**WHAT THIS TASK INVOLVES**.
Could you return only the lines that run from the line with "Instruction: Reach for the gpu" through the final line of the data, exactly as they stand?

------------------------------------------------------------

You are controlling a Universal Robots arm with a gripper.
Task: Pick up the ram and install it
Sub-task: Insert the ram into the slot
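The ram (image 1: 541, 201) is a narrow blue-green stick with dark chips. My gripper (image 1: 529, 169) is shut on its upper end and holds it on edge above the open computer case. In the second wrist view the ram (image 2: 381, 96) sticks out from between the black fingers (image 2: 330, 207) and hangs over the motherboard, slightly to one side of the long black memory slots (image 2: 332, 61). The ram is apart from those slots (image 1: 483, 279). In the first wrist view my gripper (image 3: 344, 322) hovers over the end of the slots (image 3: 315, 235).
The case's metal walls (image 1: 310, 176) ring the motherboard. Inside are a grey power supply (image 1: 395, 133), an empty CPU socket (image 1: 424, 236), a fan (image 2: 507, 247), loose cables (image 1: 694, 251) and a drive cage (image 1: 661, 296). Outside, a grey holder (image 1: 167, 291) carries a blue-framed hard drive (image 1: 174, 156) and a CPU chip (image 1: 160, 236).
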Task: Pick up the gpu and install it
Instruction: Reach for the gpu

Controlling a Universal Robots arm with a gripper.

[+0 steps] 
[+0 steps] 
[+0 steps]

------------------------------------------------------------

**EXERCISE SOLUTION**.
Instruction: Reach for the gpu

Controlling a Universal Robots arm with a gripper.

[+0 steps] 
[+0 steps] 
[+0 steps]

Nothing more remains to be added to this answer.